J’attendais ce roman de l’une de mes autrices préférées avec impatience. Pour la première fois, j’ai lu Chimamanda Ngozi Adichie en anglais. J’ai retrouvé tout ce que j’aime dans son art ; gros coup de coeur pour Dream Count, L’inventaire des rêves en français chez Gallimard.
Dans ce roman, nous suivons Chiamaka, Zikora, Kadiatou et Omelogor. Quatre femmes, quatre trajectoires, quatre points de vue. Elles ont leurs rêves et leurs aspirations. Elles font face à la vie, à la société, aux mœurs comme elles le peuvent. J’ai particulièrement été émue par Kadiatou, et je n’en dirai pas plus pour ne pas spoiler, si ce n’est merci à l’autrice d’avoir donné corps à ce personnage. Elles sont toutes les quatre Africaines – Chiamaka, Zikora et Omelogor sont Nigérianes, Kadiatou est Guinéenne. Elles vivent toutes les quatre l’expérience de l’émigration aux États-Unis, pour le meilleur et pour le pire. Avec son regard acéré, Chimamanda dépeint cette société américaine qui se veut constamment supérieure et moralisatrice. Mais tout le monde y prend pour son grade, la France et le Nigéria ne sont pas en reste : j’ai très souvent ri ou souri devant la finesse de ses analyses. Devant les miroirs qu’elle nous tend pour nous montrer nos faiblesses.
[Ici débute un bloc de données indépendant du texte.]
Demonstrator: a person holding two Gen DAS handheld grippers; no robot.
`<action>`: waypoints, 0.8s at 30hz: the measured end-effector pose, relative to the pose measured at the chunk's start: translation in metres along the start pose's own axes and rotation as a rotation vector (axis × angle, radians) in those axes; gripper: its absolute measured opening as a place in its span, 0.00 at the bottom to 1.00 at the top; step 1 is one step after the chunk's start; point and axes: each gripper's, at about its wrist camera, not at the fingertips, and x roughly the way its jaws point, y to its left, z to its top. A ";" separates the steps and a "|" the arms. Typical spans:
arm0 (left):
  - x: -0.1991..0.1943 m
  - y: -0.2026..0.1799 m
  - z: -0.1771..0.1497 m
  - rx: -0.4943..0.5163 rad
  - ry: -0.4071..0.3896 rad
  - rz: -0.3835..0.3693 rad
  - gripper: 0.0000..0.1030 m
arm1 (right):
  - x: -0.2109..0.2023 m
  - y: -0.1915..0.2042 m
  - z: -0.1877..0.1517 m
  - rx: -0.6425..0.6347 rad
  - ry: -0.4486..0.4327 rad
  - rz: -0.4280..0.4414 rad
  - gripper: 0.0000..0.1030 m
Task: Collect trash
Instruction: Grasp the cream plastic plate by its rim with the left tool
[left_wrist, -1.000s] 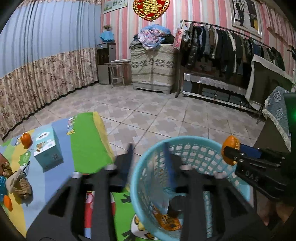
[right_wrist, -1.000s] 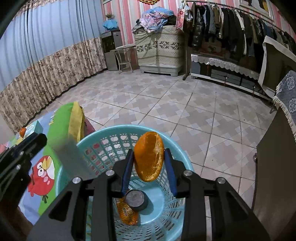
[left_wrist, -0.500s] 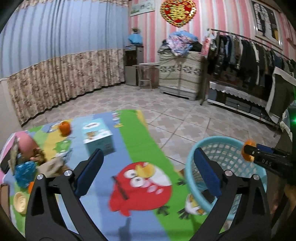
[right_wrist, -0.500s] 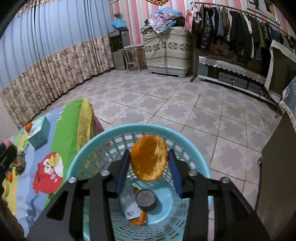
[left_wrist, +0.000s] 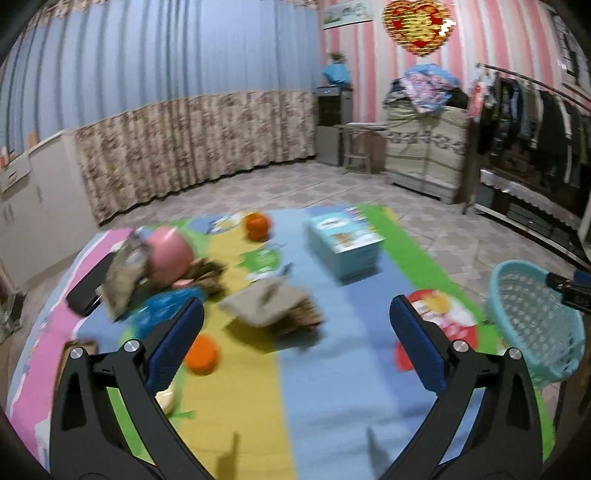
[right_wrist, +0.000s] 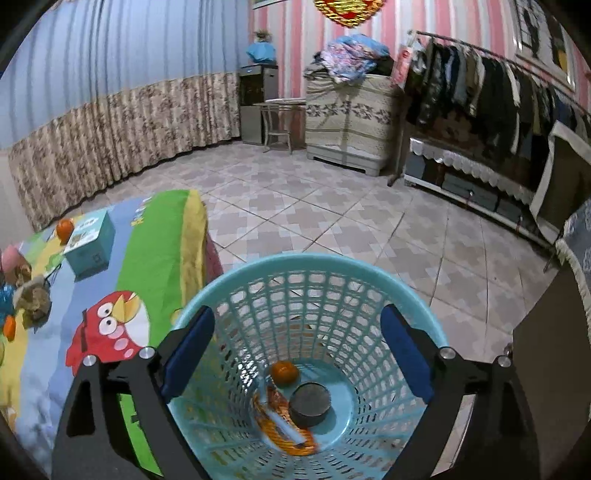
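no legible text in either view, teal box (left_wrist: 341, 242) top carries printed labels too blurred to read, green mat strip (right_wrist: 157, 236) has coloured lettering near its far end, unreadable, red-gold wall ornament (left_wrist: 419, 24) pattern not decipherable

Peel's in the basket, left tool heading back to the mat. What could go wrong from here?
1. The trash pile lies among keepers: a whole orange, a pink ball and a box. The open left tool might grab the wrong thing.
2. The right tool, jaws opening, hangs inside the basket rim and may tip it when withdrawn.
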 end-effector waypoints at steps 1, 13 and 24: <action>0.002 0.009 -0.004 -0.011 0.009 0.015 0.95 | -0.001 0.007 0.000 -0.012 -0.003 0.004 0.87; 0.023 0.089 -0.036 -0.044 0.105 0.157 0.95 | -0.023 0.084 -0.007 -0.053 -0.055 0.121 0.89; 0.051 0.127 -0.057 -0.143 0.285 0.178 0.94 | -0.016 0.122 -0.015 -0.059 0.007 0.201 0.89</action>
Les interactions entre les femmes sont au cœur du roman : interactions entre elles, interactions avec le sexe opposé, interactions avec les injonctions. Comment être une femme aujourd’hui, porter haut et fière ses ambitions sans renier ses racines ? Que veut dire rêver ? Chacune rêve à sa manière. Chiamaka est une grande romantique : elle veut que quelqu’un la voit telle qu’elle est, la connaisse mieux qu’elle ne se connait elle-même. Sa patience et sa gentillesse infusent ses relations, et elle est finalement le liant entre les quatre femmes du roman. Zikora a construit ses rêves sur les modèles de ses pairs. Elle veut un mariage heureux, des enfants élevés dans la tradition, une tradition qu’elle tient à cœur de perpétuer. Comment tradition et modernité s’imbriquent-ils ? Comment le moi profond se nourrit-il de ces deux antagonismes ? Kadiatou vient d’un milieu populaire. Contrairement aux trois autres femmes, rien ne lui a été offert sur un plateau d’argent. Elle a dû se battre. Mais Kadiatou n’est pas une guerrière de feu. C’est une rivière. Elle creuse son lit, déborde parfois sans le vouloir. Reconnaissante, humble (au détriment de sa propre personne), elle voit le destin l’emporter loin de ce qu’elle aurait pu imaginer, guidée par l’esprit fougueux de sa sœur Binta. Omelogor, enfin, est une femme sociale et ambitieuse qui aime sa solitude et le pouvoir qu’elle s’est construit. On la juge, on l’admire, on parle d’elle : elle est incapable de laisser quiconque indifférent, et pourtant, tout ce qu’elle fait, c’est mener sa vie comme elle l’entend. Avec Omelogor ressortent les paradoxes de chacun, et c’est ce qui agace ses interlocuteurs. Les belles valeurs des bourgeois et des riches, elle n’hésite pas à s’en moquer, et elle a raison de le faire. Il est trop facile de s’enfermer dans ses propres convictions. On en devient, à l’image de tout un pays comme les États-Unis, pétri de sa propre importance et condescendant dans ses discours.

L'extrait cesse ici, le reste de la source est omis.